A node in a tree either has a parent or does not have a parent. It is never its own parent. You default your values to:

node_parent[child] = child

But it would be cleaner to keep them as None. That way, your iteration on parents() would've just been:

def parents(ar, idx):
    while ar[idx] is not None:
        yield ar[idx]
        idx = ar[idx]

Children

You use child and parent in a lot of places where neither makes sense. For example:

for child, parent in enumerate(node_count):

There is no child/parent relationship in that loop. That's confusing. Furthermore, you don't even use the parent part since what you're doing is just iterating over the nodes:

for node in xrange(N):
    if node_count[node] % 2 = 0 and node_parent[node] is not None:
        res += 1

But, more generally...

Global Variables and Data Storage

This solution half-relies on global variables (update_child_count) and half on passing around arguments (parents). It also involves keeping two separate arrays (node_parent and node_count) when there really should be just the one array of both items. It'd be better to better to group these into a class: Node. A Node has two things: a size and a parent:

class Node(object):
    def __init__(self):
        self.parent = None
        self.size = 1 #itself

And it has a way to set its parent - copying the loop I indicated above:

    def add_parent(self, p):
        self.parent = p
        while p is not None:
            p.size += 1
            p = p.parent

This simplifies your algorithm drastically. Now instead of keeping two lists, we just have to keep one:

nodes = [Node() for _ in xrange(N)]

And when we input the child and parent, we just assign as appropriate:

nodes[child-1].add_parent(nodes[parent-1])

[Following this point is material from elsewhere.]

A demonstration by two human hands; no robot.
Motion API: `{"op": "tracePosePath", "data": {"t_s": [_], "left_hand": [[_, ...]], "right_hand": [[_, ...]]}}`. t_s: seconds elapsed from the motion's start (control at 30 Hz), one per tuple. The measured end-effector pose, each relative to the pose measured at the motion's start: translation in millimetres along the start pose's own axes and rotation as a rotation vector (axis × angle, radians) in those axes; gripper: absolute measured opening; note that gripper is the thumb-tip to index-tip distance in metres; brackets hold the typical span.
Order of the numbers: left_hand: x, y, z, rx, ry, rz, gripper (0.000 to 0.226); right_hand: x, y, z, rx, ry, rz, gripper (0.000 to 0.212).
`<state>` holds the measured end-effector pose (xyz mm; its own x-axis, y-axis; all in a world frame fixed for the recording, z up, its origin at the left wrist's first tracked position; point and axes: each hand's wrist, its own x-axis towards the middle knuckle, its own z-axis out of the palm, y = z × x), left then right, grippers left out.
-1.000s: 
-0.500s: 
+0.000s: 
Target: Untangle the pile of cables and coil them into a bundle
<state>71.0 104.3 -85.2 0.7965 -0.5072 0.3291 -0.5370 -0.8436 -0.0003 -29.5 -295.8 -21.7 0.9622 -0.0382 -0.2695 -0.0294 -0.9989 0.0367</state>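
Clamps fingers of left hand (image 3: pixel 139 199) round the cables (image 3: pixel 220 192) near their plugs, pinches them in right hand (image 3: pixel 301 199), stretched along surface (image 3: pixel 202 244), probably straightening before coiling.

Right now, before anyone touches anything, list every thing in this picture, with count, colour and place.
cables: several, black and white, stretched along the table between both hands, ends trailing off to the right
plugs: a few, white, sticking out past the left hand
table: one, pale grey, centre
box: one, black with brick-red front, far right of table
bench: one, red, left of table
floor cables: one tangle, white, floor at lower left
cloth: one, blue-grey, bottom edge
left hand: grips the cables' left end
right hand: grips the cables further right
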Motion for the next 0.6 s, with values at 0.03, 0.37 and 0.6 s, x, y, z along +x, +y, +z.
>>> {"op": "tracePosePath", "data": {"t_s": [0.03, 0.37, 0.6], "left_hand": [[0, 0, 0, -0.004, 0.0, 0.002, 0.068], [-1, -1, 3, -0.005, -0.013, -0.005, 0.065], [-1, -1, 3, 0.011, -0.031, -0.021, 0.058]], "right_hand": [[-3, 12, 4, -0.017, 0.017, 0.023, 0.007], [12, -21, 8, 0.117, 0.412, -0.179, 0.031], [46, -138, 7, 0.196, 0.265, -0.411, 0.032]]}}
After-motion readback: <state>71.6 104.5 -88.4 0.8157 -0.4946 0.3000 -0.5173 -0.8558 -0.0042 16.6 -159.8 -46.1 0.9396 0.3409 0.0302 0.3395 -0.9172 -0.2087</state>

This is more direct than having two functions to do the updating. Then, all we need to do is find all the non-root nodes that have an even size, as you did before. Full solution using your same algo:

class Node(object):
    def __init__(self):
        self.parent = None
        self.size = 1

    def add_parent(self, p):
        self.parent = p
        while p is not None:
            p.size += 1
            p = p.parent

if __name__ == '__main__':
    N, E = map(int, raw_input().split())

    nodes = [Node() for _ in xrange(N)]
    for _ in xrange(E):
        child, parent = map(int, raw_input().split())
        nodes[child-1].add_parent(nodes[parent-1])


    print sum(1 for node in nodes
              if node.size % 2 == 0 and node.parent is not None)

I'm not convinced that you can necessarily be sure that the child goes first in the inputs. It's not stipulated in the problem and this approach does require that to be true.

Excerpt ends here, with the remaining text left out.